Most JVM web applications use thread pools and MDC uses the thread context in Java. Notice that there are other options for async APIs both in Java (WebFlux) and Node, etc.

But the default that's most common uses thread context. With a thread pool, it means the context of the current request might implicitly be a part of a future request if we don't invoke clean() when we're done with the request. This is normally pretty easy, except for the case of application errors. In that case, things can be tricky.

A common trick is to use a custom thread pool that cleans up the MDC when a thread returns to the pool.

Configuration

One of the great things in using a "ready-made" solution is the depth and breadth we can reach by just tuning configuration files.

Use JSON or other Machine Readable Structured Format

This is remarkably helpful for proper ingestion and you should tune it with your overall backend.

Consider the Benefits of Asynchronous Logging

Asynchronous logging is more performant but carries with it risks. If performance/throughput is a major consideration, this might be a valid option.

Set the LogLevel to show Warnings by Default

Including info level logs can result in redundant overhead. This could be high for most production systems, but the benefit is usually pretty big too. Staging should have info as the default.

Don't Log too Differently in Testing

It's a common practice to increase logging in testing. This is reasonable as costs change and we want to see the cause of failure faster. However, testing also checks that we have the right amount of logs in place to resolve a problem in production.

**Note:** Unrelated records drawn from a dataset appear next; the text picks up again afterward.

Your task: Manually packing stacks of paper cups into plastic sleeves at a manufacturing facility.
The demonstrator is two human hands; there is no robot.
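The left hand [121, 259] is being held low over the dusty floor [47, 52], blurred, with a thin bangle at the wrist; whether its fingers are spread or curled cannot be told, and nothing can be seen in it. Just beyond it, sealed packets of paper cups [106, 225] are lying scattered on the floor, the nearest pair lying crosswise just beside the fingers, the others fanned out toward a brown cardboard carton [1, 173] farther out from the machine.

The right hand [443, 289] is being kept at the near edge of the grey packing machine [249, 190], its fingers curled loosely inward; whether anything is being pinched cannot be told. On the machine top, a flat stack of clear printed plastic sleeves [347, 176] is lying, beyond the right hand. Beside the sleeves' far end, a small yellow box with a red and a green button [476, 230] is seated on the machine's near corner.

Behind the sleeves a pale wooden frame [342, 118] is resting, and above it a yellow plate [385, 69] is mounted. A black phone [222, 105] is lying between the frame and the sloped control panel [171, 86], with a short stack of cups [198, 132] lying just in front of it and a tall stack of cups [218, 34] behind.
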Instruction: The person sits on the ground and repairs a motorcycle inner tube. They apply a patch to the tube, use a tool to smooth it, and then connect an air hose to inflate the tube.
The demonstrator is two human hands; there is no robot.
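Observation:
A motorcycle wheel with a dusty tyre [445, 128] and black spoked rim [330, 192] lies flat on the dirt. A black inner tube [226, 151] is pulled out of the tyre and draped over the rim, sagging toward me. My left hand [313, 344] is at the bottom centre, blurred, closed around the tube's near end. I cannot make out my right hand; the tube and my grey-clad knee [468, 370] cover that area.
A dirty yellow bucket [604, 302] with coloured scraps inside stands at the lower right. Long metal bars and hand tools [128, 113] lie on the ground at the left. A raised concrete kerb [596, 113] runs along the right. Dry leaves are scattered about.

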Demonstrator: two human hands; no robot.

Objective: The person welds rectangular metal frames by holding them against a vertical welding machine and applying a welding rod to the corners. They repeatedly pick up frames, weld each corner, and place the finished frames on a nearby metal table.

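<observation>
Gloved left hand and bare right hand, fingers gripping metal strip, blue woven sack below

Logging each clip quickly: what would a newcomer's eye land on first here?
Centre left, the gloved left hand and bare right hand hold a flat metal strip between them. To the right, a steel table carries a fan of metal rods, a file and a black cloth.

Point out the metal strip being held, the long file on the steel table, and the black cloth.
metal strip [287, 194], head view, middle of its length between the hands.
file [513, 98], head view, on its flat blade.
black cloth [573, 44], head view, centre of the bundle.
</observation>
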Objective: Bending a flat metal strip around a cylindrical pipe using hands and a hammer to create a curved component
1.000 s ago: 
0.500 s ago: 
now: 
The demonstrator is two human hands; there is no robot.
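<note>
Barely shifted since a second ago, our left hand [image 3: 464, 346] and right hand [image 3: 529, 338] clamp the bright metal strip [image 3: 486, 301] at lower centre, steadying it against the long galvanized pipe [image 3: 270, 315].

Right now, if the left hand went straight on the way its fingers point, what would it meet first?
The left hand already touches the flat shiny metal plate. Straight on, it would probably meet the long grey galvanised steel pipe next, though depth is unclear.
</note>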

If we need a higher log level to resolve a test case failure, it might mean our logging is insufficient.

Summary

I hope this post will help clarify your thoughts on this subject and put these ideas in order. There are so many nuanced logging practices we can improve upon in our day to day coding.

I think we can summarize the core ideas as:

  • Be clear and concise

  • Be consistent

  • Don't screw up performance

  • Don't over-log

  • Be aware of privacy and security risks

I hope you found this useful and can build upon this.